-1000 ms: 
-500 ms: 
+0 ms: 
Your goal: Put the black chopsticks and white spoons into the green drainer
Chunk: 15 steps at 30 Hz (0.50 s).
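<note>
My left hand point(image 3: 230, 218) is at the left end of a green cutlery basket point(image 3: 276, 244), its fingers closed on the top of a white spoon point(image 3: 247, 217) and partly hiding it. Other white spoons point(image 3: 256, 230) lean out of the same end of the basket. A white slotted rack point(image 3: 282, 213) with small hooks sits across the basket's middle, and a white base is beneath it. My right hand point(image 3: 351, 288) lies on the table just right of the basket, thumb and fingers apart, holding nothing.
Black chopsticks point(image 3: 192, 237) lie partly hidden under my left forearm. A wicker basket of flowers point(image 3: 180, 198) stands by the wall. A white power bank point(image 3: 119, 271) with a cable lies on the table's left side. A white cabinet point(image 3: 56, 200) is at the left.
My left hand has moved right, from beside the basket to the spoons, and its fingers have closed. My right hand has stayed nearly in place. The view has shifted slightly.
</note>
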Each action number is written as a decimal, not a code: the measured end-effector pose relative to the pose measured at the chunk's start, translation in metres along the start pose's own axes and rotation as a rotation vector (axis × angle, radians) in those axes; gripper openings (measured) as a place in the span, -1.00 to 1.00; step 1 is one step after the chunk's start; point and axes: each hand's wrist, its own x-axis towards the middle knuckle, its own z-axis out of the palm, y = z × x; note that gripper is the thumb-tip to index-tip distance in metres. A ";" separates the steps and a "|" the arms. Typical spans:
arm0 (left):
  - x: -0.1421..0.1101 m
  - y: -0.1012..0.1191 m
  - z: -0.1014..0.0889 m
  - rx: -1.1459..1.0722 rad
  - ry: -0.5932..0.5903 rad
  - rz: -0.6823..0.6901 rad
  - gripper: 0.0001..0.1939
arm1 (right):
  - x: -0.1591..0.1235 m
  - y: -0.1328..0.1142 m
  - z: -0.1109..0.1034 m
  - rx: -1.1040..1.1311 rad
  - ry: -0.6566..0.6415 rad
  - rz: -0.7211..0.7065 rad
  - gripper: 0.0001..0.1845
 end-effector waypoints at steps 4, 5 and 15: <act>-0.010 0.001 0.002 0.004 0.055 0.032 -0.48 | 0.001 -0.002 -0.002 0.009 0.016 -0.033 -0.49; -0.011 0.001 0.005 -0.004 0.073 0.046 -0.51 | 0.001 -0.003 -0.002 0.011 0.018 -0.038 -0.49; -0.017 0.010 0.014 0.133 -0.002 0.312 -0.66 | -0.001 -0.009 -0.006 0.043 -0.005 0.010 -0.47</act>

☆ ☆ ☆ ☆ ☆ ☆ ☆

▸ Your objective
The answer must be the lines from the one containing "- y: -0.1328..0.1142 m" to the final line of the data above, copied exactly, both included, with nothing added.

▸ Response
  - y: -0.1328..0.1142 m
  - z: -0.1109..0.1034 m
  - rx: -1.1040..1.1311 rad
  - ry: -0.6566..0.6415 rad
  - rz: -0.7211..0.7065 rad
  - gripper: 0.0001..0.1845
 end-effector waypoints at steps 4, 5 and 15: <act>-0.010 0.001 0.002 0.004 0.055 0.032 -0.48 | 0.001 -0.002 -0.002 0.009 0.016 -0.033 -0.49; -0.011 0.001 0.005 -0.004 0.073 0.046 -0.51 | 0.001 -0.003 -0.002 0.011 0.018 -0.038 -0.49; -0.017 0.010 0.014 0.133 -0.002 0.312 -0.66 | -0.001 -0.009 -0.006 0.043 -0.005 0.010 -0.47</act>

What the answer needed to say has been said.